In [1]:
# import numpy as np
# import pandas as pd
import json

from ahyper import utils, annotated_hypergraph
# from itertools import groupby
# from collections import Counter


In [2]:
with open('data/enron_hypergraph_annotated.json') as file:
    data = json.load(file)

roles = ['cc', 'from', 'to']

# add unique ID to each edge:
for i in range(len(data)):
    data[i]['eid'] = -(i+1)

In [3]:
data[0:2]

[{'cc': [],
  'date': '1998-11-13 12:07:00',
  'eid': -1,
  'from': [67],
  'to': [108]},
 {'cc': [],
  'date': '1998-11-19 15:19:00',
  'eid': -2,
  'from': [67],
  'to': [73]}]

# Construct an Annotated Hypergraph

In [4]:
A = annotated_hypergraph.annotated_hypergraph(data, roles)

First, `A` stores lists of the node and edge ids. Nodes are numbered from $0$ to $n-1$. Edges are numbered from $-1$ to $-m$. 

In [5]:
A.get_node_list()[0:10]

array([ 0,  1,  2,  3,  4,  5,  6,  7,  8, 10])

In [6]:
A.get_edge_list()[0:10]

array([-10504, -10503, -10502, -10501, -10500, -10499, -10498, -10497,
       -10496, -10495])

We can also get the node degree sequence, optionally broken down by role: 

In [7]:
# degree sequence
A.node_degrees() # get all node degrees (totals)
A.node_degrees(by_role = True)[4] # get the role-degrees of node 4 

{'cc': 0, 'from': 12, 'to': 5}

Similarly, we can get the edge dimension sequence, again optionally broken down by role: 

In [8]:
# edge dimension sequence

A.edge_dimensions() # get all edge dimensions (totals)
A.edge_dimensions(by_role = True)[-5] # get the role-dimensions of edge -5

{'cc': 2, 'from': 1, 'to': 0}

Internally, `A` is representing the data as an annotated node-edge incidence list.
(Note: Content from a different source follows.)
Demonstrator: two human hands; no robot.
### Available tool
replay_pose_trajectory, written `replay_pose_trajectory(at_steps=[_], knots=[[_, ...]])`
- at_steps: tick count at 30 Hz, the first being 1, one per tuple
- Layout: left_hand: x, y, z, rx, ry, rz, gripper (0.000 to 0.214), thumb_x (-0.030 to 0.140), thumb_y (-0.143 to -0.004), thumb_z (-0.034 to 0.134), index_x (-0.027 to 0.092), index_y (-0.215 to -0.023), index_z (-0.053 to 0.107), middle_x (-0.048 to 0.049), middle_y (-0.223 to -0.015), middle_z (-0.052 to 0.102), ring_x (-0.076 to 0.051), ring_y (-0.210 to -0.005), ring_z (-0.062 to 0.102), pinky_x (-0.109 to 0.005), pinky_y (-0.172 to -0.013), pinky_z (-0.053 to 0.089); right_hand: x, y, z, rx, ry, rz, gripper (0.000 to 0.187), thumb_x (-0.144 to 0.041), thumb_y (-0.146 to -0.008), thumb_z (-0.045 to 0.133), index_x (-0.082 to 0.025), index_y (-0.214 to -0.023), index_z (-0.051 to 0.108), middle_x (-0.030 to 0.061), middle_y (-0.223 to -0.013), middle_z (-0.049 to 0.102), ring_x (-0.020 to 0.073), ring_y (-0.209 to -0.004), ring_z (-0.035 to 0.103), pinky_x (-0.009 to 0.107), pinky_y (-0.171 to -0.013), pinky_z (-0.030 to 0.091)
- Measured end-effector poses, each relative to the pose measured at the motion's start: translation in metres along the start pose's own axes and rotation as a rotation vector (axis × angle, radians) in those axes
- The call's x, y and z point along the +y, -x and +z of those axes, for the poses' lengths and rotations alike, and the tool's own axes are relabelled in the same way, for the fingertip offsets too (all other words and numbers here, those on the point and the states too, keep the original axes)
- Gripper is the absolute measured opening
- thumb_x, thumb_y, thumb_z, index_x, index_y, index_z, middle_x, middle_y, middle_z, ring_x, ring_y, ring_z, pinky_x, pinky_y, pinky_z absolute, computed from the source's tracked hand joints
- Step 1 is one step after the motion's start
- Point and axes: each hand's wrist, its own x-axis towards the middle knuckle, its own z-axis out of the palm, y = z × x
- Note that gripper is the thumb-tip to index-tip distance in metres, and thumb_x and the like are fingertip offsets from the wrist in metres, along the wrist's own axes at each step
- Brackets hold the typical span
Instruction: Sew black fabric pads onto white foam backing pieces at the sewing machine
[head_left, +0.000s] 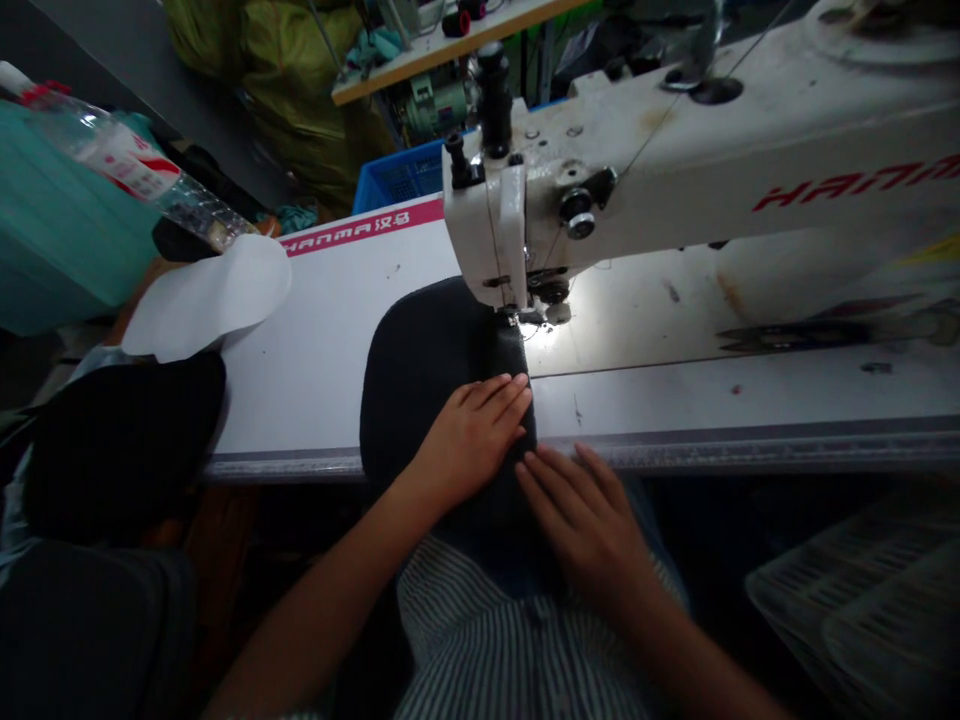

It's convenient to think of this as the edge-list of the bipartite graph in which each edge is labeled with a name and a role. It is possible to access the list directly: 

In [9]:
A.get_IL()[0:10]

[[67, 'from', -1, '1998-11-13 12:07:00'],
 [108, 'to', -1, '1998-11-13 12:07:00'],
 [67, 'from', -2, '1998-11-19 15:19:00'],
 [73, 'to', -2, '1998-11-19 15:19:00'],
 [73, 'cc', -3, '1998-11-19 16:24:00'],
 [67, 'from', -3, '1998-11-19 16:24:00'],
 [108, 'cc', -4, '1998-11-24 10:23:00'],
 [96, 'cc', -4, '1998-11-24 10:23:00'],
 [22, 'cc', -4, '1998-11-24 10:23:00'],
 [67, 'from', -4, '1998-11-24 10:23:00']]

# Stub-Labeled MCMC 

We can define a simple version of stub-labeled Markov Chain Monte Carlo in this space, which essentially amounts to swapping edges of the bipartite graph in such a way that edges can only be swapped if their roles agree. This MCMC algorithm preserves degree sequence and edge dimension sequence, including the `by_role` variants. 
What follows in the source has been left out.